### Work order
The pictures are to be dropped, and the records below are to be restated word for word.

### Data

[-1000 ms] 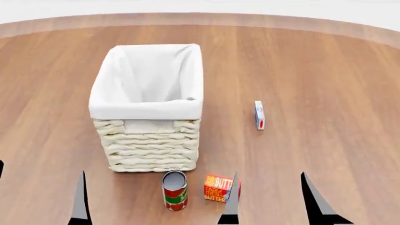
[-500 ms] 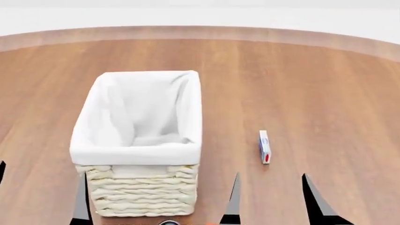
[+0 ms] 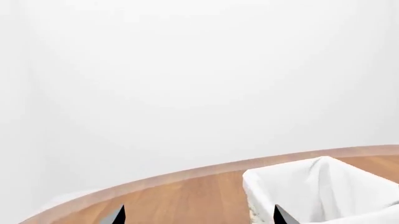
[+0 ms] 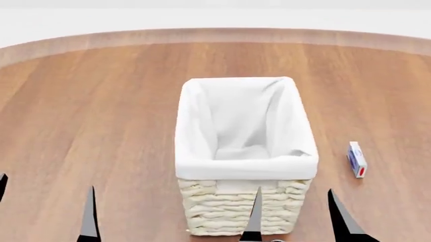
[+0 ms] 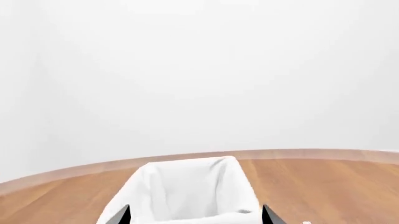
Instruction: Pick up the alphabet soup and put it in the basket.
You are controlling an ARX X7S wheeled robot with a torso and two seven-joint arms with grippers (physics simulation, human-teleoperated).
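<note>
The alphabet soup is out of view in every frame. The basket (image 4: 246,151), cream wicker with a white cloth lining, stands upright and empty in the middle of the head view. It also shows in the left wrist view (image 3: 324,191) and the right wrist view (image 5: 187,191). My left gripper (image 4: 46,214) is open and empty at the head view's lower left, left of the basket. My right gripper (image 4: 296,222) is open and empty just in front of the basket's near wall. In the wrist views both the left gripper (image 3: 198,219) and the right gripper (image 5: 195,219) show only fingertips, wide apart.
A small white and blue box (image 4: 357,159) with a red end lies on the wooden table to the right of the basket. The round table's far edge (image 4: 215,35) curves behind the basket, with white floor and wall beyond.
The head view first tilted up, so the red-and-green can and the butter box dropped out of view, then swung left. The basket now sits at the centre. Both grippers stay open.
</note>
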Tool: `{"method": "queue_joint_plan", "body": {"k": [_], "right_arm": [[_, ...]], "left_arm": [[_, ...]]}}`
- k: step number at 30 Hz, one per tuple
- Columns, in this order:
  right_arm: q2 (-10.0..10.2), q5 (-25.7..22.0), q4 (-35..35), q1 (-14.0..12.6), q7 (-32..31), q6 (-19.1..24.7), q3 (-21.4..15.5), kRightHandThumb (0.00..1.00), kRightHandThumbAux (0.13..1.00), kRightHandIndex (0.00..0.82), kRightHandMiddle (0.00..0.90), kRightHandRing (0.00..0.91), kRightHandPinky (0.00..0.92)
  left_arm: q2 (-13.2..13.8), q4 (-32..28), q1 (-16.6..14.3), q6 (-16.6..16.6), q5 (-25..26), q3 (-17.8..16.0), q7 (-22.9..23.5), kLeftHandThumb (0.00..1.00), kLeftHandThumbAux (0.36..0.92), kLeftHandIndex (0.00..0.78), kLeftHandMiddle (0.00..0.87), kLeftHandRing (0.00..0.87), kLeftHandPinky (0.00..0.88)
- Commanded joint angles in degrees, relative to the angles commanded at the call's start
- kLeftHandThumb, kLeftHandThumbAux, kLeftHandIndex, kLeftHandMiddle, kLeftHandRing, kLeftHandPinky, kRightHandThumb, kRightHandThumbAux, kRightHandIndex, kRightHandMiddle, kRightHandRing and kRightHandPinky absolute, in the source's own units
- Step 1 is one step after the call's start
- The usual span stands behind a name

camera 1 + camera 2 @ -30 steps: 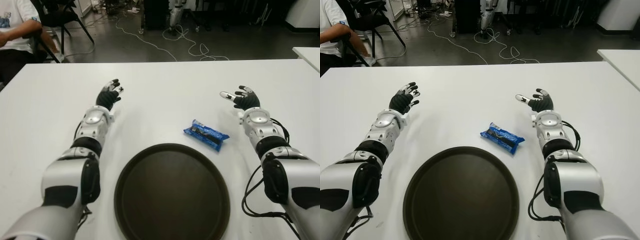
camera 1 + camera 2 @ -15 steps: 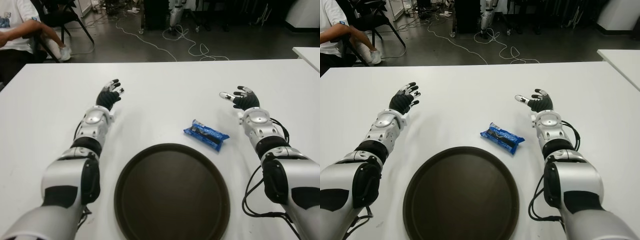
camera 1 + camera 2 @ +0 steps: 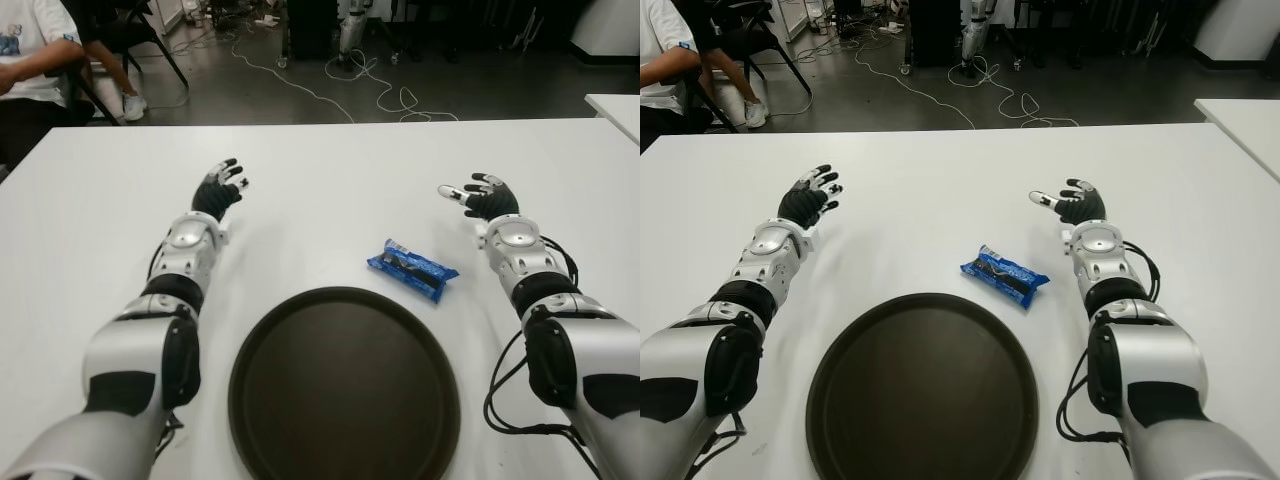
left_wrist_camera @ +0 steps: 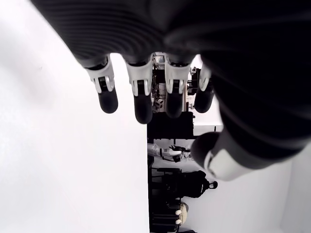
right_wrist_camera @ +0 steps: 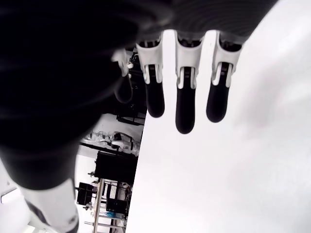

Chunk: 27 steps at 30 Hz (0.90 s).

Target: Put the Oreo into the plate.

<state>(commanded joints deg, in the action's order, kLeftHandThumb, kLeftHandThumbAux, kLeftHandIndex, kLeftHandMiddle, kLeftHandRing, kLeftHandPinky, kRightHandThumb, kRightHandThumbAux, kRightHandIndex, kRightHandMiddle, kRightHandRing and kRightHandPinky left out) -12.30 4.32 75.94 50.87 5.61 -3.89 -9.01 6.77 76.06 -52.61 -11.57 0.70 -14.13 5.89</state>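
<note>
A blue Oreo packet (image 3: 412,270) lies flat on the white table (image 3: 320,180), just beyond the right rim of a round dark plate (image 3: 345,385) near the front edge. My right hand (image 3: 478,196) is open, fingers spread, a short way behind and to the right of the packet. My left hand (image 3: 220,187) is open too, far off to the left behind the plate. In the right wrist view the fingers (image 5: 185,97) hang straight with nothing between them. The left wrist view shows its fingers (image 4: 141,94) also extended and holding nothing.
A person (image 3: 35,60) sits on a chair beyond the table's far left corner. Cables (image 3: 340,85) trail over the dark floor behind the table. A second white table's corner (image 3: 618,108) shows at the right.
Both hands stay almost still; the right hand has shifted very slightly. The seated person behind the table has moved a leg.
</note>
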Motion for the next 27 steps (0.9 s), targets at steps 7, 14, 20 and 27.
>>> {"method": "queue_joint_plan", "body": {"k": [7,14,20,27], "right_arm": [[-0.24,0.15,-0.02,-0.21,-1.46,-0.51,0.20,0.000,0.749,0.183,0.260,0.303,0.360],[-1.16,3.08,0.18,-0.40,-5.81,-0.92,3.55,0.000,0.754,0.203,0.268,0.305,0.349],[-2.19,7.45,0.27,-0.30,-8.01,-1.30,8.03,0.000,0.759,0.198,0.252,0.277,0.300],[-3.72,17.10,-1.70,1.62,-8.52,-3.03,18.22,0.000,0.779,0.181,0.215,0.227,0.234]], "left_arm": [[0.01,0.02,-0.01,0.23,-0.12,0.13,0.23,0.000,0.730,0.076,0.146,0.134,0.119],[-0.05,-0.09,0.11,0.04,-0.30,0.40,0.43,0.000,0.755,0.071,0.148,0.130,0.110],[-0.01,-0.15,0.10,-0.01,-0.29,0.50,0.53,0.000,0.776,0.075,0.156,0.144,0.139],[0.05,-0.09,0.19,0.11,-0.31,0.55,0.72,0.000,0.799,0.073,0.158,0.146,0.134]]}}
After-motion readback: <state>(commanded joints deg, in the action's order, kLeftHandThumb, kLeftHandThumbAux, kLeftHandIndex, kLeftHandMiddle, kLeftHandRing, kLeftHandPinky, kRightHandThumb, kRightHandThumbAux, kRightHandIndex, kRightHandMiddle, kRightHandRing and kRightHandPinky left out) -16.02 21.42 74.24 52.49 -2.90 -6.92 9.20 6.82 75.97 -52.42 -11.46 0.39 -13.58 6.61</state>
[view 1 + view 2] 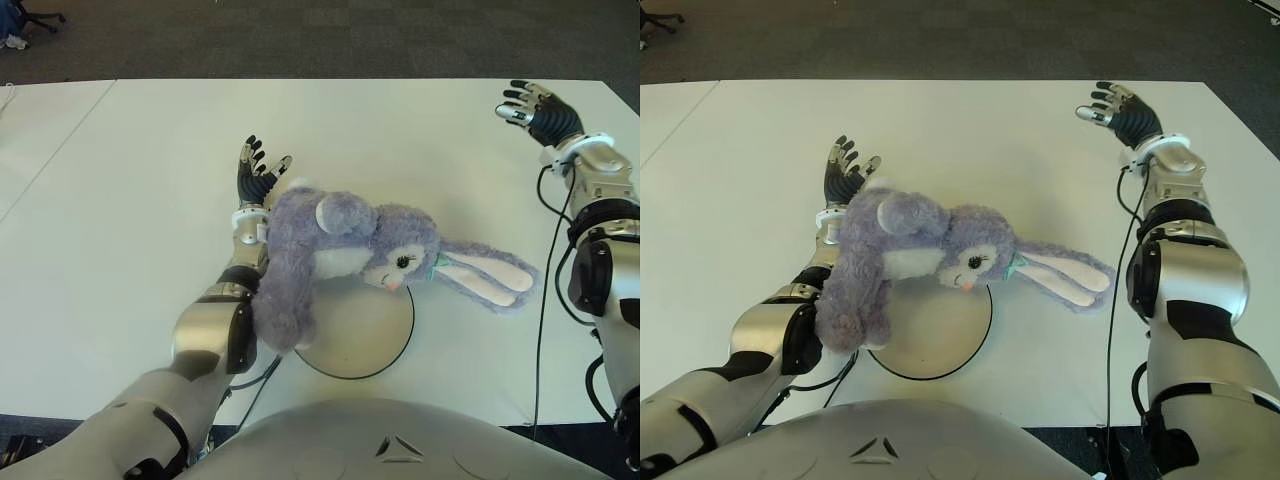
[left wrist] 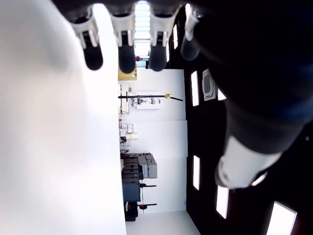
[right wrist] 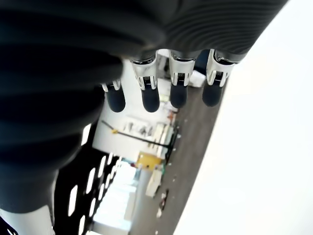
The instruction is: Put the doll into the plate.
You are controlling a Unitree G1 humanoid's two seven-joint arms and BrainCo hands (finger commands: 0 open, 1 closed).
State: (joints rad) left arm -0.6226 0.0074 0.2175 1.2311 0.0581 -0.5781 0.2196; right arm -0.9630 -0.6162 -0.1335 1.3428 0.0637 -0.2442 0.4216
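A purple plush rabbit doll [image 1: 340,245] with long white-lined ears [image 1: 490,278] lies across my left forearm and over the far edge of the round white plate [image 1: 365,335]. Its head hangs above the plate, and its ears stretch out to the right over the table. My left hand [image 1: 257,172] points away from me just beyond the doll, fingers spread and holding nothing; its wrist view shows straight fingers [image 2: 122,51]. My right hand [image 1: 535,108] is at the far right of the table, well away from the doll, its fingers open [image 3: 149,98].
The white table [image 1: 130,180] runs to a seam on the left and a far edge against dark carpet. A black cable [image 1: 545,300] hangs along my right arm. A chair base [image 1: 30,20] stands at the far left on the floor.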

### Answer box
[-1000 ms] 
[-500 ms] 
[+0 ms] 
[+0 ms] 
[+0 ms] 
Instruction: Pick up the alphabet soup and put it in the basket.
You are controlling an ARX X7S wheeled robot with a torso and two seven-joint arms with grippers (physics simulation, human-teleoperated).
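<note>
The alphabet soup is out of view in every frame. The basket (image 4: 246,151), cream wicker with a white cloth lining, stands upright and empty in the middle of the head view. It also shows in the left wrist view (image 3: 324,191) and the right wrist view (image 5: 187,191). My left gripper (image 4: 46,214) is open and empty at the head view's lower left, left of the basket. My right gripper (image 4: 296,222) is open and empty just in front of the basket's near wall. In the wrist views both the left gripper (image 3: 198,219) and the right gripper (image 5: 195,219) show only fingertips, wide apart.
A small white and blue box (image 4: 357,159) with a red end lies on the wooden table to the right of the basket. The round table's far edge (image 4: 215,35) curves behind the basket, with white floor and wall beyond.
The head view first tilted up, so the red-and-green can and the butter box dropped out of view, then swung left. The basket now sits at the centre. Both grippers stay open.
</note>
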Tool: `{"method": "queue_joint_plan", "body": {"k": [_], "right_arm": [[_, ...]], "left_arm": [[_, ...]]}}`
- k: step number at 30 Hz, one per tuple
- Columns, in this order:
  right_arm: q2 (-10.0..10.2), q5 (-25.7..22.0), q4 (-35..35), q1 (-14.0..12.6), q7 (-32..31), q6 (-19.1..24.7), q3 (-21.4..15.5), kRightHandThumb (0.00..1.00), kRightHandThumbAux (0.13..1.00), kRightHandIndex (0.00..0.82), kRightHandMiddle (0.00..0.90), kRightHandRing (0.00..0.91), kRightHandPinky (0.00..0.92)
  left_arm: q2 (-13.2..13.8), q4 (-32..28), q1 (-16.6..14.3), q6 (-16.6..16.6), q5 (-25..26), q3 (-17.8..16.0), q7 (-22.9..23.5), kLeftHandThumb (0.00..1.00), kLeftHandThumbAux (0.36..0.92), kLeftHandIndex (0.00..0.78), kLeftHandMiddle (0.00..0.87), kLeftHandRing (0.00..0.87), kLeftHandPinky (0.00..0.88)
- Commanded joint angles in degrees, relative to the angles commanded at the call's start
- kLeftHandThumb, kLeftHandThumbAux, kLeftHandIndex, kLeftHandMiddle, kLeftHandRing, kLeftHandPinky, kRightHandThumb, kRightHandThumbAux, kRightHandIndex, kRightHandMiddle, kRightHandRing and kRightHandPinky absolute, in the source's own units
- Step 1 is one step after the call's start
- The usual span stands behind a name

camera 1 + camera 2 @ -30 steps: 
camera 1 + camera 2 @ -15 steps: 
camera 1 + camera 2 @ +0 steps: 
left_wrist_camera @ +0 steps: 
right_wrist_camera @ +0 steps: 

Chunk: 27 steps at 30 Hz (0.90 s).

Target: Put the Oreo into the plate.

<state>(commanded joints deg, in the action's order, kLeftHandThumb, kLeftHandThumbAux, kLeftHandIndex, kLeftHandMiddle, kLeftHandRing, kLeftHandPinky, kRightHandThumb, kRightHandThumbAux, kRightHandIndex, kRightHandMiddle, kRightHandRing and kRightHandPinky left out) -12.30 4.32 75.94 50.87 5.61 -3.89 -9.01 6.77 76.06 -52.61 -11.57 0.70 -14.13 5.89</state>
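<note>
A blue Oreo packet (image 3: 412,270) lies flat on the white table (image 3: 320,180), just beyond the right rim of a round dark plate (image 3: 345,385) near the front edge. My right hand (image 3: 478,196) is open, fingers spread, a short way behind and to the right of the packet. My left hand (image 3: 220,187) is open too, far off to the left behind the plate. In the right wrist view the fingers (image 5: 185,97) hang straight with nothing between them. The left wrist view shows its fingers (image 4: 141,94) also extended and holding nothing.
A person (image 3: 35,60) sits on a chair beyond the table's far left corner. Cables (image 3: 340,85) trail over the dark floor behind the table. A second white table's corner (image 3: 618,108) shows at the right.
Both hands stay almost still; the right hand has shifted very slightly. The seated person behind the table has moved a leg.
</note>
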Motion for the next 27 steps (0.9 s), targets at steps 7, 14, 20 and 27.
>>> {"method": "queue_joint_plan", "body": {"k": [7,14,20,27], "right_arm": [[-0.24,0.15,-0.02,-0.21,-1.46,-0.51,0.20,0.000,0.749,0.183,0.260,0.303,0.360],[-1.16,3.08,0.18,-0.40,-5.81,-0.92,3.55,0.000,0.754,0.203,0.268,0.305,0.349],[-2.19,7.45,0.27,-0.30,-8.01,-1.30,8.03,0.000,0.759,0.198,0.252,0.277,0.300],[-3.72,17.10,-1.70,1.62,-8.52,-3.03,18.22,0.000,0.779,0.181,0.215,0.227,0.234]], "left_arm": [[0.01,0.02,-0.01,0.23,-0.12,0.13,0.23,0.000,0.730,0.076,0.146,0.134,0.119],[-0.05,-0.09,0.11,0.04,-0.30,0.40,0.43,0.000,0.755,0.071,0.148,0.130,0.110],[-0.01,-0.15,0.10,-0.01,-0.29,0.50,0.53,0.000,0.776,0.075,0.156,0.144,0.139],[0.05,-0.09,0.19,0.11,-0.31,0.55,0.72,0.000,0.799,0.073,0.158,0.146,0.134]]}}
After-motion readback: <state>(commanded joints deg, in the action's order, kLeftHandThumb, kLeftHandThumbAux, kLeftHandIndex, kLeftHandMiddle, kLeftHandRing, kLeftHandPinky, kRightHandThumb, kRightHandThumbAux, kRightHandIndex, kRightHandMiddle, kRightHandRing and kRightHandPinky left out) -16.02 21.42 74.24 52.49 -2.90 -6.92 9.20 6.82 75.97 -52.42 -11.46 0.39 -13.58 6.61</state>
[view 1 + view 2] 
[left wrist] 
[right wrist] 
The instruction is: Put the doll into the plate.
You are controlling a Unitree G1 humanoid's two seven-joint arms and BrainCo hands (finger commands: 0 open, 1 closed).
State: (joints rad) left arm -0.6226 0.0074 0.2175 1.2311 0.0581 -0.5781 0.2196; right arm -0.9630 -0.6162 -0.1335 1.3428 0.0637 -0.2442 0.4216
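A purple plush rabbit doll [image 1: 340,245] with long white-lined ears [image 1: 490,278] lies across my left forearm and over the far edge of the round white plate [image 1: 365,335]. Its head hangs above the plate, and its ears stretch out to the right over the table. My left hand [image 1: 257,172] points away from me just beyond the doll, fingers spread and holding nothing; its wrist view shows straight fingers [image 2: 122,51]. My right hand [image 1: 535,108] is at the far right of the table, well away from the doll, its fingers open [image 3: 149,98].
The white table [image 1: 130,180] runs to a seam on the left and a far edge against dark carpet. A black cable [image 1: 545,300] hangs along my right arm. A chair base [image 1: 30,20] stands at the far left on the floor.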

That concludes the exercise.